* [EXERCISE DIRECTIONS]
Starting at the first line of the data below, repeat each line word for word up to and including the line with "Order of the".

[Records from a dataset]
■ ■ ■ ■
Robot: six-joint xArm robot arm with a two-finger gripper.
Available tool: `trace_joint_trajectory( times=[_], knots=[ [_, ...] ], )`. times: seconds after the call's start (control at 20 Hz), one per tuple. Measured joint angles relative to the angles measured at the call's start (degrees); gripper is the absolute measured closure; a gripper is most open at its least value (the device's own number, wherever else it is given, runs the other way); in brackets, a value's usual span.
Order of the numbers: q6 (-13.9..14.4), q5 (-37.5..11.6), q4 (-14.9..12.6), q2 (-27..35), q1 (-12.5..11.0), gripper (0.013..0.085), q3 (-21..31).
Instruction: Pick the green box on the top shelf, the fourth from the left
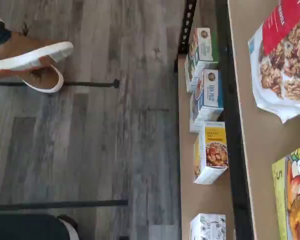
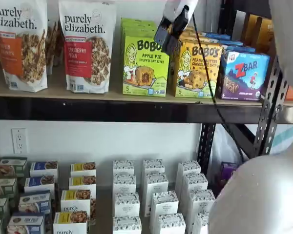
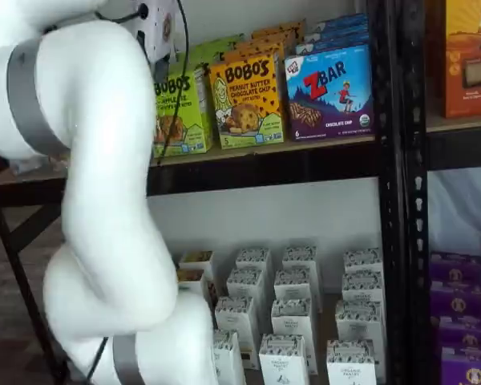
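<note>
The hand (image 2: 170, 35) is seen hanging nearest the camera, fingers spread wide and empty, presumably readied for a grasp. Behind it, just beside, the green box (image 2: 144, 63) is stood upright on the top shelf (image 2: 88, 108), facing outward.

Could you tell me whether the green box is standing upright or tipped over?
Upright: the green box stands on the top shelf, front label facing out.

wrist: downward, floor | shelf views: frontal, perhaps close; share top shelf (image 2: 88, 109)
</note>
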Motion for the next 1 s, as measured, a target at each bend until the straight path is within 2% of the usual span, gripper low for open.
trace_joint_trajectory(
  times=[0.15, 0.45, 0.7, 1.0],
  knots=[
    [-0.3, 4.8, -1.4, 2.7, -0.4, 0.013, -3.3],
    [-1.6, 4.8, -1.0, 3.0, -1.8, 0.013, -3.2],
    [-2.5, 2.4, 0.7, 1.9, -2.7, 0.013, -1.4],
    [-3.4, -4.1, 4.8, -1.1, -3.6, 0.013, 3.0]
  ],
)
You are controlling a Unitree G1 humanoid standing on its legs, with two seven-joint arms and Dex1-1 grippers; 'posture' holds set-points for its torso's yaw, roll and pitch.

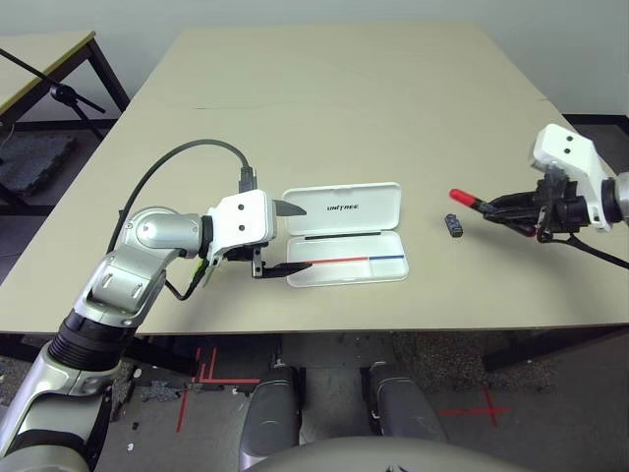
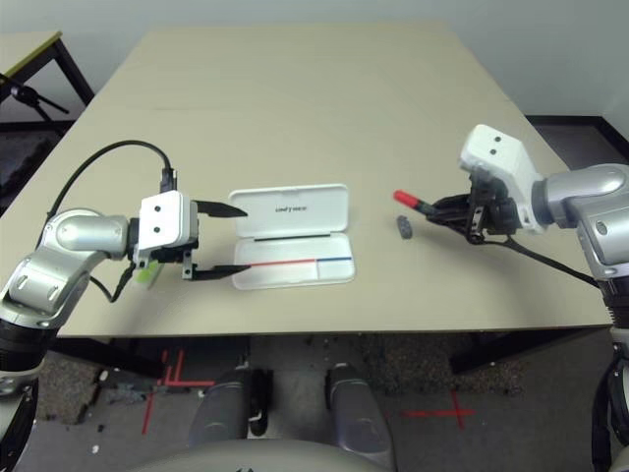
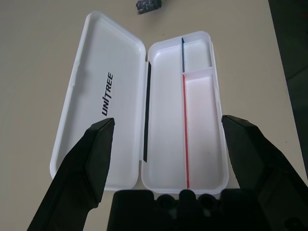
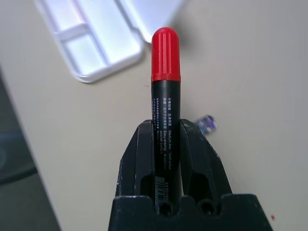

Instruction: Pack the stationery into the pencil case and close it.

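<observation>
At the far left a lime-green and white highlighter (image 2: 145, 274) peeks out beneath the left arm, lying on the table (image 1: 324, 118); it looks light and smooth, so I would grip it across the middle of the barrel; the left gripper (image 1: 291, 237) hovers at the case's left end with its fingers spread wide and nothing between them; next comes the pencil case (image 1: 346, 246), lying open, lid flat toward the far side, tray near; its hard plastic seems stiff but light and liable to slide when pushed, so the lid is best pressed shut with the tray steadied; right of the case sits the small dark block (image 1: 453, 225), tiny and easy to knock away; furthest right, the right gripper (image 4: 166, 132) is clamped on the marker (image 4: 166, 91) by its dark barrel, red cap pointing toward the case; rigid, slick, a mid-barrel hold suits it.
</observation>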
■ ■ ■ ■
* [EXERCISE RESPONSE]
Robot: six-joint xArm robot arm with a two-finger gripper.
Available tool: `trace_joint_trajectory( times=[_], knots=[ [_, ...] ], )`. times: seconds after the call's start (control at 20 Hz), one per tuple. Measured joint angles relative to the angles measured at the call's start (degrees); gripper is the absolute measured closure; a gripper is most open at its least value (the device's own number, wherever else it is given, runs the other way); in brackets, a value's usual span.
Order of the numbers: q6 (-13.9..14.4), q5 (-37.5..11.6), q4 (-14.9..12.6), q2 (-27..35), q1 (-12.5..11.0), gripper (0.013..0.085), q3 (-21..31).

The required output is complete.